I have to disagree - not in principle, but empirically. The Loudness Wars seem to have let up a bit, but there are still way, way too many modern masters of all kinds of music that are mastered too loud.
By "too loud," I don't meant that the mixing and mastering are too compressed - that's an artistic decision, and popular music of all kinds has routinely been compressed ever since the rise of 1960s AM radio rock, if not before.
The issue is that with the advent of look-ahead digital limiters, mastering engineers (usually at the behest of artists and/or labels) are taking those already compressed waveforms and simply turning up the volume on the entire thing, and letting the limiter squish the peaks so it will still "fit" below digital 0.0.
I have no problem with light peak-limiting: If you take a DR10 waveform and turn it up 2dB and let the peak limiter attenuate a small number of the loudest peaks accordingly, so you end up with a DR8 waveform, most people will probably not be able to hear the difference. But if you take, say, a DR11 waveform of music that has tons of loud peaks because of its style, and you turn it up 5dB to end up with a DR6 waveform with 1000s or 10s of thousands of peaks severely limited/attenuated, the result is going to sound like garbage.

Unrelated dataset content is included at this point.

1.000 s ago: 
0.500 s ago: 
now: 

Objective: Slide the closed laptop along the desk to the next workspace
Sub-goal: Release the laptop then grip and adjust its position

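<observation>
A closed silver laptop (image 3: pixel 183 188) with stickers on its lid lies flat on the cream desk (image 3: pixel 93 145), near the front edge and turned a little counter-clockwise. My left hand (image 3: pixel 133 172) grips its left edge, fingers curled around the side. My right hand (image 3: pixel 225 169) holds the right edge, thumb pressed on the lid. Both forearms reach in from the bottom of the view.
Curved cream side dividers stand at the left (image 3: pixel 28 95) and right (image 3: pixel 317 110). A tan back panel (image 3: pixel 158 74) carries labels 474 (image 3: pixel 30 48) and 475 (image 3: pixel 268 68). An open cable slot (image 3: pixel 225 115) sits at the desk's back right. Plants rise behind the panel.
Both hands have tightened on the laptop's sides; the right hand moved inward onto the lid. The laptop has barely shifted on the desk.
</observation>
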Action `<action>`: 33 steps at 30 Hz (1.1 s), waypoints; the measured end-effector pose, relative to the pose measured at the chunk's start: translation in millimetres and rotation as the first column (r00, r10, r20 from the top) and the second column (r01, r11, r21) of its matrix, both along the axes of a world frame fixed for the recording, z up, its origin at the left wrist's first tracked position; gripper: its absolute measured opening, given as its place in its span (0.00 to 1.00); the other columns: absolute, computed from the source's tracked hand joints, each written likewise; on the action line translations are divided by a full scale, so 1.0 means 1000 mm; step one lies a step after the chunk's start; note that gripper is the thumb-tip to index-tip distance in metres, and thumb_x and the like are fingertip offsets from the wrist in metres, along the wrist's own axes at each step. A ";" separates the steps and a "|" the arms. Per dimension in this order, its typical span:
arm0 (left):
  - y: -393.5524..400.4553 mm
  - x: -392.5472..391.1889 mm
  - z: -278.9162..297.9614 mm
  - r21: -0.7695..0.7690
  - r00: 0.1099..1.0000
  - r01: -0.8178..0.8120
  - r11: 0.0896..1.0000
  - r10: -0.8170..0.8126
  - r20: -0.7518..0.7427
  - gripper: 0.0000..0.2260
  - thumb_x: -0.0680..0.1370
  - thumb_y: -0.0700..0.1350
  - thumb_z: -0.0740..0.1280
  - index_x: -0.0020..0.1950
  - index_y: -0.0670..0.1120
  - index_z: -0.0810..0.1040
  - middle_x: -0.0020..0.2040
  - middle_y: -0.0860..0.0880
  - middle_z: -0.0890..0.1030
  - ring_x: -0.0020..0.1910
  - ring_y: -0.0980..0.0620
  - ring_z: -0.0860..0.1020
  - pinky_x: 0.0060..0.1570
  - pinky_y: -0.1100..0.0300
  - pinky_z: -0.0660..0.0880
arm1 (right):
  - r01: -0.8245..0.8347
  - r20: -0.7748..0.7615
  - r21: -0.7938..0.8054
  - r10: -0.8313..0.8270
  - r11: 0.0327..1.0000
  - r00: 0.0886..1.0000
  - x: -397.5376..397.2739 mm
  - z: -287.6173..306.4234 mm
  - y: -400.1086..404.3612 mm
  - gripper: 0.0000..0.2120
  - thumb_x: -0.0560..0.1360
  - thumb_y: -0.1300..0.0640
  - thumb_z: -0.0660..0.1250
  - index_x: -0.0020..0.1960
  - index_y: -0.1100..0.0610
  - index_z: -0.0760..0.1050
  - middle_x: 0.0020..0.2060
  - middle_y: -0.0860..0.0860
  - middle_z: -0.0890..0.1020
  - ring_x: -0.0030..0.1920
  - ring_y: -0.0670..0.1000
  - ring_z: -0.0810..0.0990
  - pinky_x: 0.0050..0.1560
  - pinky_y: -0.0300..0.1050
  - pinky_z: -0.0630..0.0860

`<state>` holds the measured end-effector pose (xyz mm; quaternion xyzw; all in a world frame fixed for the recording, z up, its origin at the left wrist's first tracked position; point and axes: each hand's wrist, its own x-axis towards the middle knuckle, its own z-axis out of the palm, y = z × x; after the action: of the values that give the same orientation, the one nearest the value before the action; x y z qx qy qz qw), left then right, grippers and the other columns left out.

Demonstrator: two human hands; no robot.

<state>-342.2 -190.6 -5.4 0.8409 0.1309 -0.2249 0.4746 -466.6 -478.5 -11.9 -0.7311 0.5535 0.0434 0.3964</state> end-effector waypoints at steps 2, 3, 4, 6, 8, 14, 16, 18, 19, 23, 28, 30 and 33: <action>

And now it's largely pointless anyway, since all the streaming services normalize volume (to avoid jarring volume changes during shuffle play). So your DR6 track is just going to be normalized by the streaming service to 5dB lower volume than your original DR11 mix down would have - your track will play at the same volume it would have, and you'll just have a more boring, monotonous-sounding track because 5dB worth of dynamic peaks will be missing.